Erickson: It does. It also adds a lot of thrill to it. Having worked on the expanded universe for a long time, getting to have the main content to play with is incredibly fun. Knowing that people are going to be as passionate, especially because of the age range of the people making this — we tend to be original trilogy fans. We love all the Star Wars, but this is what we grew up with. Because the new movie has played that note so loudly and we’re coming in right after Jedi, we get to be the first thing that’s actually done in canon after Jedi in decades. People have been waiting to see this stuff. And we’re a return to the Star Wars flavor that we all grew up with and really loved. It’s exciting. There’s a lot of pressure and it’s very carefully managed. Every once in a while you do get a note from way, way up high. The two super-important people say no and you say, OK, that’s cool. But it’s a great space to work in. It really is a dream come true.

GamesBeat: As somebody who worked in the Expanded Universe quite a bit, now that all of it is no longer canon, if you could bring back one idea or character from there, what would you choose?

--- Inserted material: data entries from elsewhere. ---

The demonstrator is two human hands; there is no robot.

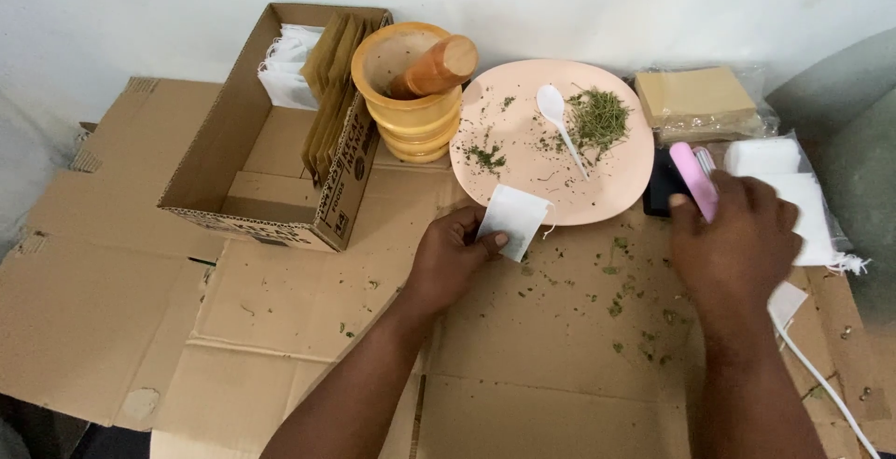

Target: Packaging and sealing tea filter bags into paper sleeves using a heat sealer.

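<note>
Surface: flattened cardboard sheets (280, 328), brown and creased, overlapping; green herb crumbs (616, 305) scattered in front of the plate.
Room: pale wall (140, 11) directly behind the cardboard's far edge.
Left hand (448, 258): grip pinching a small white paper sachet (512, 220) by its near-left corner; the sachet lies at the near rim of the plate, on the cardboard.
Right hand (737, 240): fingers closed over a pink handheld sealer (695, 179) with a black base, just right of the plate; a white cord (821, 384) runs toward the near right corner.
Plate (616, 188): peach, round, carrying dried green herbs (597, 118) and a white plastic spoon (558, 118).
Far edge: yellow mortar with wooden pestle (415, 86); open cardboard box (233, 170) holding sachets and brown envelopes.
Far right corner: bagged brown envelopes (695, 95); white sachet stack (775, 160).
</note>
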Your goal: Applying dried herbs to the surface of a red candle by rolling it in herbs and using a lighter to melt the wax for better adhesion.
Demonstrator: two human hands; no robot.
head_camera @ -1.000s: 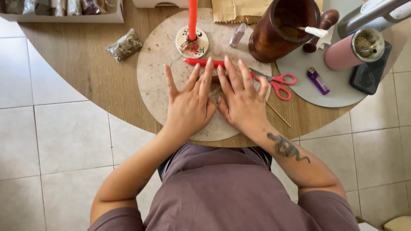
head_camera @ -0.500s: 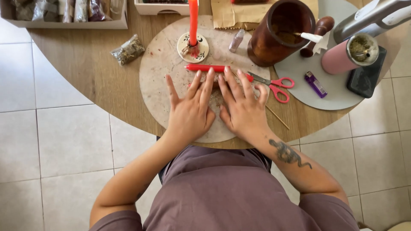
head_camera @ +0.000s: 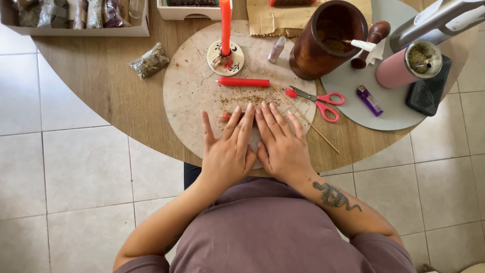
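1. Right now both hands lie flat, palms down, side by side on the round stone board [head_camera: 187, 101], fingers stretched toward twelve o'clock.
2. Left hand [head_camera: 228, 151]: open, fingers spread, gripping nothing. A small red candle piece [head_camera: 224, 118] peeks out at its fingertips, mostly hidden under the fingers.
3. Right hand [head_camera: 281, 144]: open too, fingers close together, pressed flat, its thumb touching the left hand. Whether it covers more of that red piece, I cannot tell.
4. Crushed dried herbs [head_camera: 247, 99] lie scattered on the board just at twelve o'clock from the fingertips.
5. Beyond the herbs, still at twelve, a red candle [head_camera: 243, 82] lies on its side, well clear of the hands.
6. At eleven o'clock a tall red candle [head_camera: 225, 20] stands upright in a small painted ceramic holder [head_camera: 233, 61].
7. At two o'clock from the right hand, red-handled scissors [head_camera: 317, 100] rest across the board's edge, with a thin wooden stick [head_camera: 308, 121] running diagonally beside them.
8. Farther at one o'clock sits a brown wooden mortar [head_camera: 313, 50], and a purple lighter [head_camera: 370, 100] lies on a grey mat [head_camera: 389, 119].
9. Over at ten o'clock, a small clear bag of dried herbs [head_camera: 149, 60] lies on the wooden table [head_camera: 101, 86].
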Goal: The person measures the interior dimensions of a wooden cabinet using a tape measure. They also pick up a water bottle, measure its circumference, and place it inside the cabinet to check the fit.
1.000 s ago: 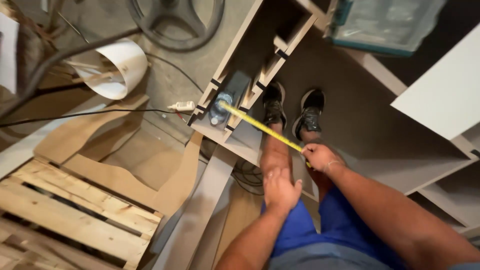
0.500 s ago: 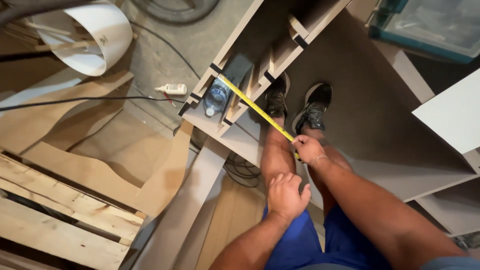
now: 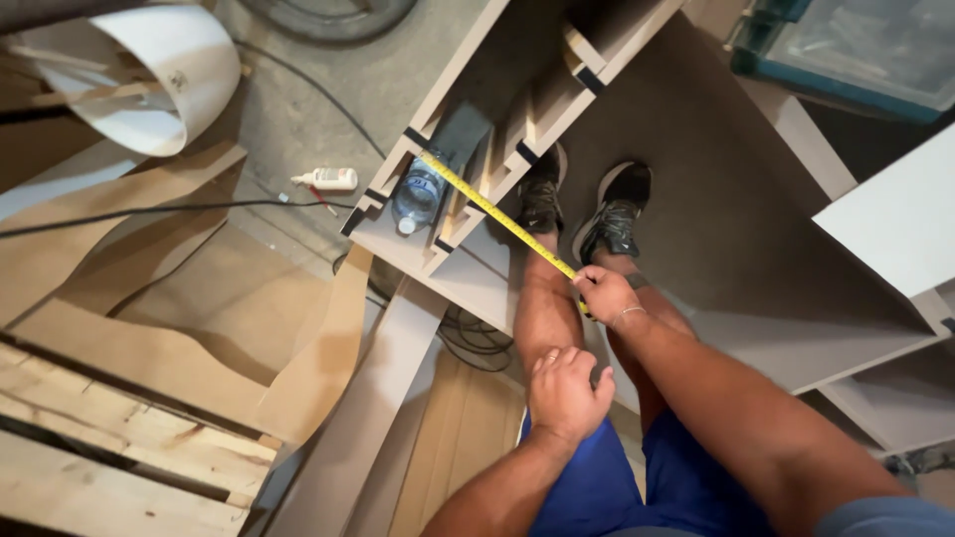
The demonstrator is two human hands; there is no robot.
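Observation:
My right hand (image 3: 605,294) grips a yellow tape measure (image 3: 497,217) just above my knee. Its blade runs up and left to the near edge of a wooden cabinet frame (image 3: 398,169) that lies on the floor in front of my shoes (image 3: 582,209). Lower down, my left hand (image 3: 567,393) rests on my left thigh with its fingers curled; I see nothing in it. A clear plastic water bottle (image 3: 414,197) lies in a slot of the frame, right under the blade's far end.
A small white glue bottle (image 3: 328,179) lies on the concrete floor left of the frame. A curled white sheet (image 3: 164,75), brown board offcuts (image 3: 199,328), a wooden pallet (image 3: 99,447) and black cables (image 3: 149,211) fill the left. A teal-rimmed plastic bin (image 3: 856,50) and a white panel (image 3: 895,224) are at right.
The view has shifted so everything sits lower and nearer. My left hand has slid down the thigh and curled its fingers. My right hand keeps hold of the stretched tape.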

Erickson: The interesting thing about that is that we don’t even really have to. What they did is they wiped the canon officially, but they kept everything under a classification they call “Legends.” They’re really strongly encouraging us to keep with that stuff as long as it doesn’t argue. We’re taking the best of the Expanded Universe stuff, taking it through the careful process they now use to put things into Star Wars, and tweaking and tucking. I don’t actually have to ask that question, because that’s a lot of what we’re doing on the project. We’re bringing in Expanded Universe worlds. There’s still so many things that smart people and creative people have done through the times. I don’t feel the need to go out and make up something wholesale when there’s even a kernel of a great idea that some fan somewhere is still attached to. We’re going to take that instead and bring it into the new canon.

GamesBeat: So we might see an HK-47 cameo someday still?

Erickson: It is absolutely possible.